• **What to do**
As soon as the line containing "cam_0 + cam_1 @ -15" appears in the material below, start returning lines exactly, and end with the line containing "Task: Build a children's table".

• **Stored data**
※ ※ ※
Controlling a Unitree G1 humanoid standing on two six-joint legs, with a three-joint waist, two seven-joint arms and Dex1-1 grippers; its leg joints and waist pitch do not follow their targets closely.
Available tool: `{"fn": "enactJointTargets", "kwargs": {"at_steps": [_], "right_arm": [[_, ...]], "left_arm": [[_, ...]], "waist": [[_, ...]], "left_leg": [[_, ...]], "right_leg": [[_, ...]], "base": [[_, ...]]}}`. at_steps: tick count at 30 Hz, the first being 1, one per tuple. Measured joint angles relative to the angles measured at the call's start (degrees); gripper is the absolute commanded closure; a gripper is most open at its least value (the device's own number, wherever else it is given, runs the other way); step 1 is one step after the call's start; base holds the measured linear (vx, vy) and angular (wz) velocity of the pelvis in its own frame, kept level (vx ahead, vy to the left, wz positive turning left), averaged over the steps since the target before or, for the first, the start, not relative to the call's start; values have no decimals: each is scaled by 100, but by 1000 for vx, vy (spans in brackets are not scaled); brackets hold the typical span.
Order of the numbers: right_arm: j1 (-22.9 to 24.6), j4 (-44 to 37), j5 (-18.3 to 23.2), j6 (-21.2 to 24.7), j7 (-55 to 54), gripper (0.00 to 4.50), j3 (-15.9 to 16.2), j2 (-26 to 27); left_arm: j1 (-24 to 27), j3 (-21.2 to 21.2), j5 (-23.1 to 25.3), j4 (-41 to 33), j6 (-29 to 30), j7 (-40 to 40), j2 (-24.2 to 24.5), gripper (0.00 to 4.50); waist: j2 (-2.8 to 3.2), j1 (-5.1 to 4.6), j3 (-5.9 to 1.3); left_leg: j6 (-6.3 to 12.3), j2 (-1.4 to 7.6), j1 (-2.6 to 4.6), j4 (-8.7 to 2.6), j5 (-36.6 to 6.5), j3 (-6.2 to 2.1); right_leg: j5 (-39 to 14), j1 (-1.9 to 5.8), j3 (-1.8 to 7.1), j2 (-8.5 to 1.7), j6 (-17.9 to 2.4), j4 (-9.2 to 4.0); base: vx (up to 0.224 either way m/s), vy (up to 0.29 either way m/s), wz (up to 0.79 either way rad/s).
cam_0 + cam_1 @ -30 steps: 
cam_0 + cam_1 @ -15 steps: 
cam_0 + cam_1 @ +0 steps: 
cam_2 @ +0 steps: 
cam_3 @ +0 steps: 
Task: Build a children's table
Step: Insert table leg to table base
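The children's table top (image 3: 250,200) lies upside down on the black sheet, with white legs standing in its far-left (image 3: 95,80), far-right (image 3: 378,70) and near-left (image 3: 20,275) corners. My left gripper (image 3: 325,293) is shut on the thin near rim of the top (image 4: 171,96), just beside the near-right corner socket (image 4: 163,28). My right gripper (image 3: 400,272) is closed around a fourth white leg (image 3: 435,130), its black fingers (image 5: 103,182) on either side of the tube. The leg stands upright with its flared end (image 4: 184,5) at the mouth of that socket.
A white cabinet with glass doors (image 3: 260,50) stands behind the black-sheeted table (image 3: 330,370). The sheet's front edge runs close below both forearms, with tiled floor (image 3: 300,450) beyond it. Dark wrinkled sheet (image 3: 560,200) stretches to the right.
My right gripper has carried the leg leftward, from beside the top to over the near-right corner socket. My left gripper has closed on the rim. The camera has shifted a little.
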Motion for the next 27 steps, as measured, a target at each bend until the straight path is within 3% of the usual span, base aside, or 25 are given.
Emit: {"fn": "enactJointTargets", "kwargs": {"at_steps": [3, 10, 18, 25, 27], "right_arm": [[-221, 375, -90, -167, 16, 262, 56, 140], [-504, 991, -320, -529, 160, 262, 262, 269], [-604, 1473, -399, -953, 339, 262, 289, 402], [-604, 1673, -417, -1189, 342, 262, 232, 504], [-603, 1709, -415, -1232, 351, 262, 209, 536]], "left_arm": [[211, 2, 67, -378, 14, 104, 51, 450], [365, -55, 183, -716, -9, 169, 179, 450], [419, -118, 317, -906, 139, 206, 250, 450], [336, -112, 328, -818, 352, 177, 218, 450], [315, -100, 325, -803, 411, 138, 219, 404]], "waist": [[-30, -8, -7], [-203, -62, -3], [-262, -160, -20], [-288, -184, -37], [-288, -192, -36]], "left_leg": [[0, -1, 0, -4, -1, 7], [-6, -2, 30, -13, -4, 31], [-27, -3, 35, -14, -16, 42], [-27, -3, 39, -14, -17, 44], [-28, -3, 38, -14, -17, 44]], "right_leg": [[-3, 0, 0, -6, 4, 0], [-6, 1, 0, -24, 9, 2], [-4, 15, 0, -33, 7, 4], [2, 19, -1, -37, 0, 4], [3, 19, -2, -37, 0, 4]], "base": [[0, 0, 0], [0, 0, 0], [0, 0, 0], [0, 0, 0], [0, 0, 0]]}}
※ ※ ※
• **Answer box**
cam_0 + cam_1 @ -15 steps: 
cam_0 + cam_1 @ +0 steps: 
cam_2 @ +0 steps: 
cam_3 @ +0 steps: 
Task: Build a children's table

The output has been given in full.